Sonho de uma Noite de Verão: um encantamento do qual não queremos acordar

Foto: Maduh Cavalli

por Gabi Coutinho e Maduh Cavalli

Como fazer uma montagem de mais de duas horas de Shakespeare e ainda fazer o público sair com gosto de “quero mais”? Pergunte à Ave Lola. Com sua versão de Sonho de uma Noite de Verão, a trupe curitibana entrega uma experiência cênica de tirar o fôlego seja pela tensão, ou pelo riso que faz a barriga doer. É um daqueles espetáculos que confirmam, com beleza e intensidade, o poder transformador do teatro.

Desde os primeiros instantes, somos convidados a mergulhar em um universo profundamente sensível e cuidadosamente construído. O início, marcado pela queda de um tecido azul que cobre o palco, já dá o tom poético e anuncia a estética apurada que vem pela frente. E mesmo com elementos relativamente simples (tecidos, objetos cênicos versáteis, jogos de luz) a composição visual é grandiosa. A cenografia, os figurinos fluidos e a iluminação criam paisagens que nos transportam para florestas, mares e outros mundos que oscilam entre o sonho e a realidade.

A montagem respeita e dialoga com a tradição shakespeariana, mantendo trechos em verso e preservando a tessitura lírica do texto original. Mas faz isso com equilíbrio: sem soar erudita demais ou distante do público contemporâneo. Há núcleos cômicos, românticos, políticos e místicos que se costuram com fluidez, transformando até os conteúdos mais densos em um entretenimento acessível, envolvente e nunca superficial.

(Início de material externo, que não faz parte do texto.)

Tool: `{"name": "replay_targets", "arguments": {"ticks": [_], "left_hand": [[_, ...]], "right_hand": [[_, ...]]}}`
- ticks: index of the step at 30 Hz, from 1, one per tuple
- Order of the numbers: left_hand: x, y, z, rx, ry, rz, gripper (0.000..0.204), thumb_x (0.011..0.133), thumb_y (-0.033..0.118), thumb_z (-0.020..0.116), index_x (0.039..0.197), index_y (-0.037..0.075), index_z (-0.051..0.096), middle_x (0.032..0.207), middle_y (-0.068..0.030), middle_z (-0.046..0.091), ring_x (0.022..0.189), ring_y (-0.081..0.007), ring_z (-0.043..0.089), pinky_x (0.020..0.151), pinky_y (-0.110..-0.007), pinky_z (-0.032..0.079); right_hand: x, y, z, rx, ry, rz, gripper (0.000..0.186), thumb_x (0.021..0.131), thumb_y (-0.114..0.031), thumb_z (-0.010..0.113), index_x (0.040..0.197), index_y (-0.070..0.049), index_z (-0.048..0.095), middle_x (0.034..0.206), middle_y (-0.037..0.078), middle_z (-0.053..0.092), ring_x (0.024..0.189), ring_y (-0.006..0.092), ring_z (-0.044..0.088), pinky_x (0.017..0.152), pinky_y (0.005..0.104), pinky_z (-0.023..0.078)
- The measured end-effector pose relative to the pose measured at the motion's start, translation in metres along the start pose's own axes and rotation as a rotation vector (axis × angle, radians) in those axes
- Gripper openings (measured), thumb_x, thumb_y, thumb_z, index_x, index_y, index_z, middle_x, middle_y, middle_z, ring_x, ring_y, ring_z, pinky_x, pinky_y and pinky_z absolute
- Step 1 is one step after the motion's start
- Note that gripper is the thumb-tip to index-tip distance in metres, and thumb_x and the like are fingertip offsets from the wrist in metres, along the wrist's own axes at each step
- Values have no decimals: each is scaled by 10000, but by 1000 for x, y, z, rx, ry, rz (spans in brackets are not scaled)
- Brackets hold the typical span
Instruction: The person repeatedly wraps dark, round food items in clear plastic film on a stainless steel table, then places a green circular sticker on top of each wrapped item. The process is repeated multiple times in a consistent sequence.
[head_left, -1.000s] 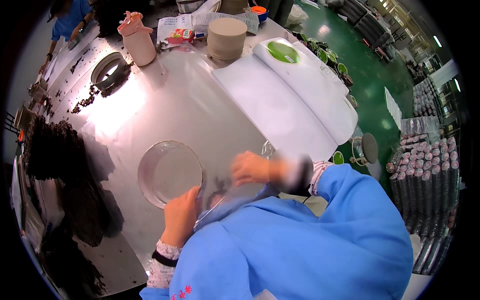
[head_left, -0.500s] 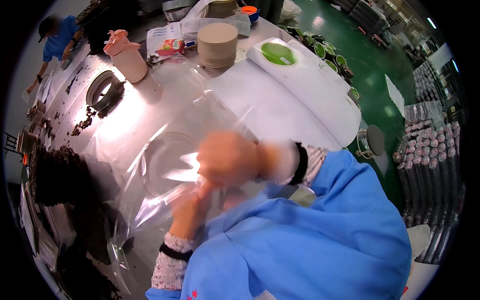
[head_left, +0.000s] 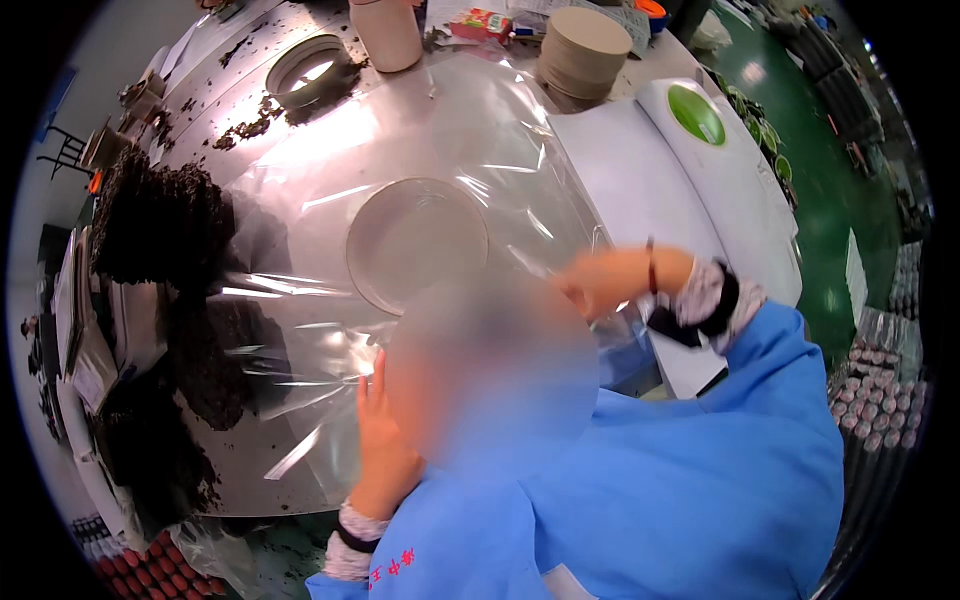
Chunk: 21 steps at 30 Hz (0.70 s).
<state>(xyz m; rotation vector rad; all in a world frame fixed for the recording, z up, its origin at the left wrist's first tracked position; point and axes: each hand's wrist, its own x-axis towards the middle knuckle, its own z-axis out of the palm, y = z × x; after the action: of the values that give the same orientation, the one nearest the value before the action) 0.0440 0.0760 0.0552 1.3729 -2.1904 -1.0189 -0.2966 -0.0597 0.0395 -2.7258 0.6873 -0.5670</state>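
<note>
A large clear plastic sheet is spread over the white table, creased and shiny. Under or within it shows a pale round disc with a thin rim. My left hand rests at the sheet's near left part, fingers stretched out. To the right, my right hand is closed at the sheet's near right edge, its fingers curled; what they pinch cannot be made out. A blurred oval covers the area between my hands and part of the sheet.
Dark soil-like blocks stand at the left. Farther back are a tape roll, a pink bottle, a red packet and a stack of round beige discs. A large white roll lies at the right.
My hands, together over the sheet before, are now apart, the right one farther right. The sheet lies flatter, the round disc shows more fully, and the view has shifted.
</note>
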Motion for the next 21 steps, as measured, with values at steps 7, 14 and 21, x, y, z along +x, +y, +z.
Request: {"name": "replay_targets", "arguments": {"ticks": [7,14,21], "left_hand": [[-22,-23,52,124,77,-32,497,880,181,646,1360,84,562,1457,-181,476,1372,-351,416,1079,-464,380],[-38,-82,-52,310,624,-146,421,864,63,645,1279,28,590,1328,-185,563,1255,-366,516,1039,-420,424],[-47,-185,-127,769,531,-545,732,836,230,726,1465,54,396,1459,-218,415,1346,-399,391,1120,-459,342]], "right_hand": [[-33,332,-80,-844,139,707,357,984,-275,496,1257,-47,525,1256,169,544,1176,317,495,1004,410,389],[-67,362,-78,-1083,16,598,361,1020,-185,465,1347,-41,519,1315,175,587,1202,299,574,975,372,482],[4,246,-99,-974,82,534,202,909,-129,552,1092,-62,606,977,132,666,889,286,665,761,370,545]]}}
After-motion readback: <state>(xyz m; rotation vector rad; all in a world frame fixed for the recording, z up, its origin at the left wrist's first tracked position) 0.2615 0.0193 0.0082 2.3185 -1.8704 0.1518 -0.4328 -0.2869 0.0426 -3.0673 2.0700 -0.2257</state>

Um dos grandes méritos da montagem está na forma como conduz a comédia. Quando o núcleo do grupo de teatro entra em cena, as gargalhadas são inevitáveis. E não se trata de humor fácil ou apelativo: é um trabalho preciso de tempo cênico, de corpo, de musicalidade e de jogo entre os atores. É aquele tipo de riso que escapa sem aviso, sem esforço — e isso só é possível com um elenco absolutamente conectado e uma direção que sabe exatamente o que quer provocar.

Foto: Maduh Cavalli

E por falar no elenco: é impecável. Os atores não apenas interpretam múltiplos personagens com fluidez e clareza, mas transformam-se em cenário, som e atmosfera. Água, floresta, pedra, bicho: tudo isso é evocado através do corpo e da presença cênica. A fisicalidade em cena é tão rica que, muitas vezes, não sentimos falta de nenhum recurso externo. É o teatro em sua forma mais potente: tudo é corpo, tudo é pulsação.

As trocas de personagens são um espetáculo à parte. A precisão, a rapidez e a organicidade com que os atores transitam entre figuras tão distintas é impressionante. Em poucos segundos, não só o figurino muda, mas também a energia, a voz, a fisicalidade. A gente esquece que é o mesmo intérprete. E essa mágica só acontece quando há domínio técnico e entrega total.

A sonoplastia ao vivo também merece destaque. Os sons criados em cena não apenas ambientam mas funcionam como personagens, interagindo com a ação e intensificando as emoções para construir ritmo. É uma trilha sonora pensada com inteligência e sensibilidade, que dá vida ao espetáculo de maneira sofisticada e orgânica.

Foto: Maduh Cavalli

Assistir à montagem de Sonho de uma Noite de Verão pela Trupe Ave Lola é mais do que assistir a uma peça: é viver uma experiência de reconexão com a essência do teatro. É como testemunhar a arte em sua forma mais viva e presente.

“Como atriz, é um daqueles momentos que reacendem a certeza de estar no caminho certo. Como espectadora, é um privilégio raro mergulhar nesse universo por algumas horas.” – Maduh Cavalli

“Sem sombra de dúvidas, essa é uma das minhas peças favoritas – e digo isso com propriedade, porque já assisti quatro vezes. E olha que sou difícil para humor e, confesso, costumo me cansar em peças muito longas. Mas é impressionante como Sonho de uma Noite de Verão, na versão da Ave Lola, me prende do começo ao fim. Já saio do teatro pensando: espero logo ter novas chances de ver “esse sonho” acontecer de novo.” – Gabi Coutinho

Trazer Shakespeare ao palco de forma tão bonita, acessível e contemporânea é um feito poderoso. A Ave Lola consegue fazer com que o clássico soe novo, sem perder sua profundidade. Essa montagem é um lembrete da atemporalidade das boas histórias e de como elas podem ser reinventadas sem jamais perder a alma.